Repeat the entries that appear below, exactly as they are given.
DATA SECTION START
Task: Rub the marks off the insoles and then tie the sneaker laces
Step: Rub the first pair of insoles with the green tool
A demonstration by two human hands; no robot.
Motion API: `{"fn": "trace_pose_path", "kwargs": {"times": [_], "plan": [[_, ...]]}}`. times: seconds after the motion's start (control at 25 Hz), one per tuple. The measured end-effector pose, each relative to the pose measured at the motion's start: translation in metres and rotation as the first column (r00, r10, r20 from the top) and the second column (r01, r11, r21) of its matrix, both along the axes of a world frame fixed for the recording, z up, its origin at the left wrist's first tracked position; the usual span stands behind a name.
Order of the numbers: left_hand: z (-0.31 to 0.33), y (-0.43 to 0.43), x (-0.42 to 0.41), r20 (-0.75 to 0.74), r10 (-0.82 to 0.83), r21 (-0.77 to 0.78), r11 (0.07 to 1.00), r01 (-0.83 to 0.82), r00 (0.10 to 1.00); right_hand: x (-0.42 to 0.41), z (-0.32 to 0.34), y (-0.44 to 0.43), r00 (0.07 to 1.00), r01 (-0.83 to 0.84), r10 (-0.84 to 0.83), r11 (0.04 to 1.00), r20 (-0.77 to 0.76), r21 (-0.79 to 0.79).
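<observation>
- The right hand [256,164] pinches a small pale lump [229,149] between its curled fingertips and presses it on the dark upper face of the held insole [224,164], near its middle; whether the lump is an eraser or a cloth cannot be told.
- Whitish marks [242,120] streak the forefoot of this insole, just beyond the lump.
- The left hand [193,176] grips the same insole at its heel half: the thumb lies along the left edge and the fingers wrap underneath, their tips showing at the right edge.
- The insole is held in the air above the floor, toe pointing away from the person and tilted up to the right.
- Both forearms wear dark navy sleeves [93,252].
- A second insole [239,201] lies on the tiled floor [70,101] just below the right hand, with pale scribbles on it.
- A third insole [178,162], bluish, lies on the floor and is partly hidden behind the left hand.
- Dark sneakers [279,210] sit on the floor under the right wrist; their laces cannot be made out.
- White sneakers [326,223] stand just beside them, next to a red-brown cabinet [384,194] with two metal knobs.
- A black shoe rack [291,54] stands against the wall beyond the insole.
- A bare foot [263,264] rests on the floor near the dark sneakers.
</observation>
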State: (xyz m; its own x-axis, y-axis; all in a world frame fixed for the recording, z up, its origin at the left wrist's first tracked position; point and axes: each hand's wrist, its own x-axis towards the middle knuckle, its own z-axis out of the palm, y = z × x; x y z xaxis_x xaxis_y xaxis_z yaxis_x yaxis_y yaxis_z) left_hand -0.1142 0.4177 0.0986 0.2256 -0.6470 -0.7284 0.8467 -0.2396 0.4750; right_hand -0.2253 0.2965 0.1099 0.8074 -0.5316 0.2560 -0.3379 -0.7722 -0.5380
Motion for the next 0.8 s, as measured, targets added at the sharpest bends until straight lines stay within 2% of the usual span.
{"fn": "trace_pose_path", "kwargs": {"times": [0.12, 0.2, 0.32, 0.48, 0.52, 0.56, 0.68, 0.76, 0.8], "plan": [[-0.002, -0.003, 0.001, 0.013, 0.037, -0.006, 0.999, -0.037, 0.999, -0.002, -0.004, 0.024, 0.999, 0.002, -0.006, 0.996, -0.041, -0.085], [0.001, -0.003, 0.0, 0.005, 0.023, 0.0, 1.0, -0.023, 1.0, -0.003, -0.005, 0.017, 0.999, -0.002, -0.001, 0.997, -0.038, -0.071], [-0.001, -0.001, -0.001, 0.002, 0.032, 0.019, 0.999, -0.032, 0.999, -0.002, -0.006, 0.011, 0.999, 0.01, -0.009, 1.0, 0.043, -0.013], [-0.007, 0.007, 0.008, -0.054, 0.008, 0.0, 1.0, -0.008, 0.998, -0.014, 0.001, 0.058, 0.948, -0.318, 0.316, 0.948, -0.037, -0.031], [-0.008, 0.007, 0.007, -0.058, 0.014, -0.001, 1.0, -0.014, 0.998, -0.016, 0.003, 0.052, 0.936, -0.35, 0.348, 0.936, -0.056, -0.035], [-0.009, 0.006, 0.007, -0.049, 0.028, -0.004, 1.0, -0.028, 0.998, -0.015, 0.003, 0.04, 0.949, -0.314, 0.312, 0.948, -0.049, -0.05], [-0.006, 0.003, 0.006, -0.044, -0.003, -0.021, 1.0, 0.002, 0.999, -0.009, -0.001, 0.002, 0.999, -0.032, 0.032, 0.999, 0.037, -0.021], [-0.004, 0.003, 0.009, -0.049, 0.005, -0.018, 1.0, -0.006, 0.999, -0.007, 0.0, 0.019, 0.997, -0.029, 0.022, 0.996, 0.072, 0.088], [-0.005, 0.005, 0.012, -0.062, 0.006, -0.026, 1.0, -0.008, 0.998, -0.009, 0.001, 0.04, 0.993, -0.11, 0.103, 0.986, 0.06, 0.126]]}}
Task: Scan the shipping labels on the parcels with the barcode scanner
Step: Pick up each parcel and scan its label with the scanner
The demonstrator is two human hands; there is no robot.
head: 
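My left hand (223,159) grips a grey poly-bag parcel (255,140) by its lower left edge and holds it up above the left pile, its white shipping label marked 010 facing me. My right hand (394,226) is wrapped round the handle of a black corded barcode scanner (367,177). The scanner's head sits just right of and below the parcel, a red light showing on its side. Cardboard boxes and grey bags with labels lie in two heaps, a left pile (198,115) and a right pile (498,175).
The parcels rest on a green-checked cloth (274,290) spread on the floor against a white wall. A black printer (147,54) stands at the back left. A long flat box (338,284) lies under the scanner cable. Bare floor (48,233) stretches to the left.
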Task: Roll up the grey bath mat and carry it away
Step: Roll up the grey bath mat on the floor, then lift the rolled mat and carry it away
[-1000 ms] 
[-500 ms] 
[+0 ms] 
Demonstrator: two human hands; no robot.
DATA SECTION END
→ ANSWER SECTION
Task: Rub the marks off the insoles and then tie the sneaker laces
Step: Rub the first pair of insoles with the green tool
A demonstration by two human hands; no robot.
Motion API: `{"fn": "trace_pose_path", "kwargs": {"times": [_], "plan": [[_, ...]]}}`. times: seconds after the motion's start (control at 25 Hz), one per tuple. The measured end-effector pose, each relative to the pose measured at the motion's start: translation in metres and rotation as the first column (r00, r10, r20 from the top) and the second column (r01, r11, r21) of its matrix, both along the axes of a world frame fixed for the recording, z up, its origin at the left wrist's first tracked position; the usual span stands behind a name.
Order of the numbers: left_hand: z (-0.31 to 0.33), y (-0.43 to 0.43), x (-0.42 to 0.41), r20 (-0.75 to 0.74), r10 (-0.82 to 0.83), r21 (-0.77 to 0.78), r11 (0.07 to 1.00), r01 (-0.83 to 0.82), r00 (0.10 to 1.00); right_hand: x (-0.42 to 0.41), z (-0.32 to 0.34), y (-0.44 to 0.43), r00 (0.07 to 1.00), r01 (-0.83 to 0.84), r10 (-0.84 to 0.83), r11 (0.04 to 1.00), r20 (-0.77 to 0.76), r21 (-0.79 to 0.79).
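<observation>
- The right hand [256,164] pinches a small pale lump [229,149] between its curled fingertips and presses it on the dark upper face of the held insole [224,164], near its middle; whether the lump is an eraser or a cloth cannot be told.
- Whitish marks [242,120] streak the forefoot of this insole, just beyond the lump.
- The left hand [193,176] grips the same insole at its heel half: the thumb lies along the left edge and the fingers wrap underneath, their tips showing at the right edge.
- The insole is held in the air above the floor, toe pointing away from the person and tilted up to the right.
- Both forearms wear dark navy sleeves [93,252].
- A second insole [239,201] lies on the tiled floor [70,101] just below the right hand, with pale scribbles on it.
- A third insole [178,162], bluish, lies on the floor and is partly hidden behind the left hand.
- Dark sneakers [279,210] sit on the floor under the right wrist; their laces cannot be made out.
- White sneakers [326,223] stand just beside them, next to a red-brown cabinet [384,194] with two metal knobs.
- A black shoe rack [291,54] stands against the wall beyond the insole.
- A bare foot [263,264] rests on the floor near the dark sneakers.
</observation>
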State: (xyz m; its own x-axis, y-axis; all in a world frame fixed for the recording, z up, its origin at the left wrist's first tracked position; point and axes: each hand's wrist, its own x-axis towards the middle knuckle, its own z-axis out of the palm, y = z × x; x y z xaxis_x xaxis_y xaxis_z yaxis_x yaxis_y yaxis_z) left_hand -0.1142 0.4177 0.0986 0.2256 -0.6470 -0.7284 0.8467 -0.2396 0.4750; right_hand -0.2253 0.2965 0.1099 0.8074 -0.5316 0.2560 -0.3379 -0.7722 -0.5380
Motion for the next 0.8 s, as measured, targets added at the sharpest bends until straight lines stay within 2% of the usual span.
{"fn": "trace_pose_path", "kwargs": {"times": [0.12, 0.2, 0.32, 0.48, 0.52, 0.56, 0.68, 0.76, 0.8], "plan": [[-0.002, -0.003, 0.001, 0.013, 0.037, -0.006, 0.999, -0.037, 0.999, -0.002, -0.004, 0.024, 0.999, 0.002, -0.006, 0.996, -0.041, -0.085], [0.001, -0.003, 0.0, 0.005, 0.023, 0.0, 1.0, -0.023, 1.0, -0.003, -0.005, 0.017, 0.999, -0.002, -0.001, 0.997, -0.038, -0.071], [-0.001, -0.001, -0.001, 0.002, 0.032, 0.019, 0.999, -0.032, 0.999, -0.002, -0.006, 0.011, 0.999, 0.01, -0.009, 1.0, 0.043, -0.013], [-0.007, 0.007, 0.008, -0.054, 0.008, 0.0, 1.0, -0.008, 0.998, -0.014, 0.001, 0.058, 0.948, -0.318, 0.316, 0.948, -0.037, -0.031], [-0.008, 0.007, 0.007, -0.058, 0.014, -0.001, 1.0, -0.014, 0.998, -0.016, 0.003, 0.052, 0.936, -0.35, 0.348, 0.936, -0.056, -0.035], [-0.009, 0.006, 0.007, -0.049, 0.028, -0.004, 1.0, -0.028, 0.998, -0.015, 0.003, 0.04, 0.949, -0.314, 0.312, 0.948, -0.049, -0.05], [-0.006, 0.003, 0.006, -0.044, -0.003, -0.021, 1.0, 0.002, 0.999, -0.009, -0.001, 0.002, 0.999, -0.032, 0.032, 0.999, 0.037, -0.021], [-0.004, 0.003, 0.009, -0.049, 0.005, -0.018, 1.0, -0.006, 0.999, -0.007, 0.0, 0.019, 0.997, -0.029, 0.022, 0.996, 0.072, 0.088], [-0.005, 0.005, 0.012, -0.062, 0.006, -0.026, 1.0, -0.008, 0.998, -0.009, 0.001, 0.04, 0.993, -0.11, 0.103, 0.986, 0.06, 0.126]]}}
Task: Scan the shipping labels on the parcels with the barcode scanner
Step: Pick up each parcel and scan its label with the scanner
The demonstrator is two human hands; there is no robot.
head: 
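My left hand (223,159) grips a grey poly-bag parcel (255,140) by its lower left edge and holds it up above the left pile, its white shipping label marked 010 facing me. My right hand (394,226) is wrapped round the handle of a black corded barcode scanner (367,177). The scanner's head sits just right of and below the parcel, a red light showing on its side. Cardboard boxes and grey bags with labels lie in two heaps, a left pile (198,115) and a right pile (498,175).
The parcels rest on a green-checked cloth (274,290) spread on the floor against a white wall. A black printer (147,54) stands at the back left. A long flat box (338,284) lies under the scanner cable. Bare floor (48,233) stretches to the left.
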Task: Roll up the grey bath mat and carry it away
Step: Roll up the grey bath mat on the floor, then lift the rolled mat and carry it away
[-1000 ms] 
[-500 ms] 
[+0 ms] 
Demonstrator: two human hands; no robot.

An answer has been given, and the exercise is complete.